Q. 今後はどのような物質科学実験が予定されているのでしょうか?

「きぼう」船内実験室の内部(提供:NASA)
マランゴニ対流については、今後も徹底的にデータを取る予定で、あと5年くらいは継続的に続けます。氷の結晶実験については、今度は純水ではなく、タンパク質を入れた水で結晶を生成するという計画があります。深海の魚は、-40°Cという融点よりもかなり低いところにいるのに血液が固まりません。ですから魚のタンパク質を混ぜて固まりにくくした状態で、どのように結晶化するのかを調べます。
そして、2010年度に打ち上げが予定されているHTV(宇宙ステーション補給機)の2 号機で、勾配炉ラックという新しい実験ラックが「きぼう」に運ばれます。温度勾配炉という実験装置が勾配炉ラックに搭載され、宇宙で半導体の結晶を作る実験を行います。半導体の材料となる物質の結晶形成過程を明らかにし、その成長メカニズムを利用した製造方法を確立すれば、良質の結晶を育成できるはずです。温度勾配炉を使った実験は2011年に始まる予定です。また、2〜3年後には多目的ラックが完成する予定で、現在、多目的ラックに搭載する燃焼実験装置も開発中です。この装置ができれば、宇宙で火を燃やす実験も行われます。
Q. 先生が特に興味を持っている実験は何でしょうか?

静電浮遊炉で浮遊する高温の試料
私は、物質を浮遊させた状態で溶解、凝固して、結晶化する様子を観察する研究を行っています。地上では、重力に打ち勝って物質を浮かせるのに超音波や静電気を使いますが、宇宙ではその必要がありません。例えば、地上では水を保持するときに必ずコップなどの容器が必要ですが、宇宙ではコップがなくても水は丸くなって浮きます。容器がないと、容器のことを心配することなく、その中の物質に熱を加えたり、冷やしたりすることができるのが非常に良いところです。例えば、ガラスの容器に入った物質に3000°Cの熱を加えたら、ガラスのコップは溶けてしまいますが、容器がなければ高温で物質を溶かすことも可能です。

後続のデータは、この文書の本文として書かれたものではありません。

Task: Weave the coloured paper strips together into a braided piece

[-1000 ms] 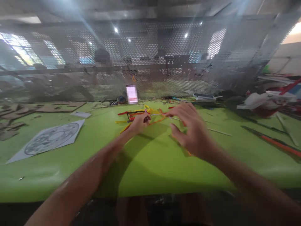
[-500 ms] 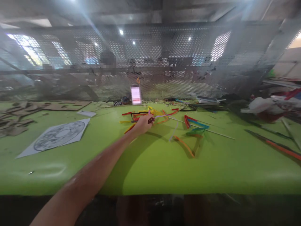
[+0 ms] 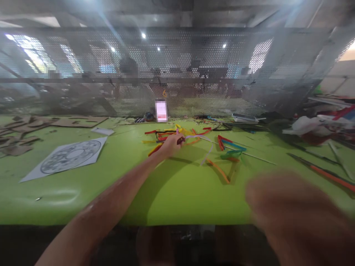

また、容器からの不純物の混入を防ぐこともできます。さらに、容器がないために、融点より低い温度の液体状態(過冷却状態)が容易に達成できるので、これまでにない固め方ができるのです。物質を浮遊させて新材料を作る研究は、誘電材料や光学用ガラスの製造などに貢献します。
そこで、現在私たちは、「きぼう」に設置する静電浮遊炉という実験装置を開発しています。静電浮遊炉では、微小重力の環境を利用して、ガラスなどの物質を浮かせた状態で溶かしたり、固めたりする実験を行います。具体的には、静電気を使って物質を浮かし、レーザーを照射して2000°C以上に加熱します。そして、物質が溶ける様子や再び結晶化する様子を、放射温度計やカメラなどで観察します。また、高温で溶けた状態の性質(粘りけなど)を測定することも実施します。この装置はすでに地上では実用段階になり、それを小型化して、安全性をさらに高めたうえで打ち上げる予定です。私は実験のまとめ役ということで、これまで皆さんのサポートをしてきましたが、今度はぜひ自分の研究で宇宙実験を行いたいと思います。
Q. 物質科学実験における今後の目標は何でしょうか?
確実に実績を残すことだと思います。そのためには、あれもこれもと総花的に実験をするのではなく、いくつかテーマを決めて、その実験を集中的に行うことが肝要だと思います。実験の条件を変えたり、再現性を確認するなど、「きぼう」にある実験装置をとことん使い込んで、徹底的にデータを集めたいと思います。精緻なデータを基に、結晶成長や流体力学研究において日本が世界でも確固たる地位を築くことができればと思います。そしてこのことは、新素材の開発などにも寄与し、私たちの生活を豊かにすることにつながると思います。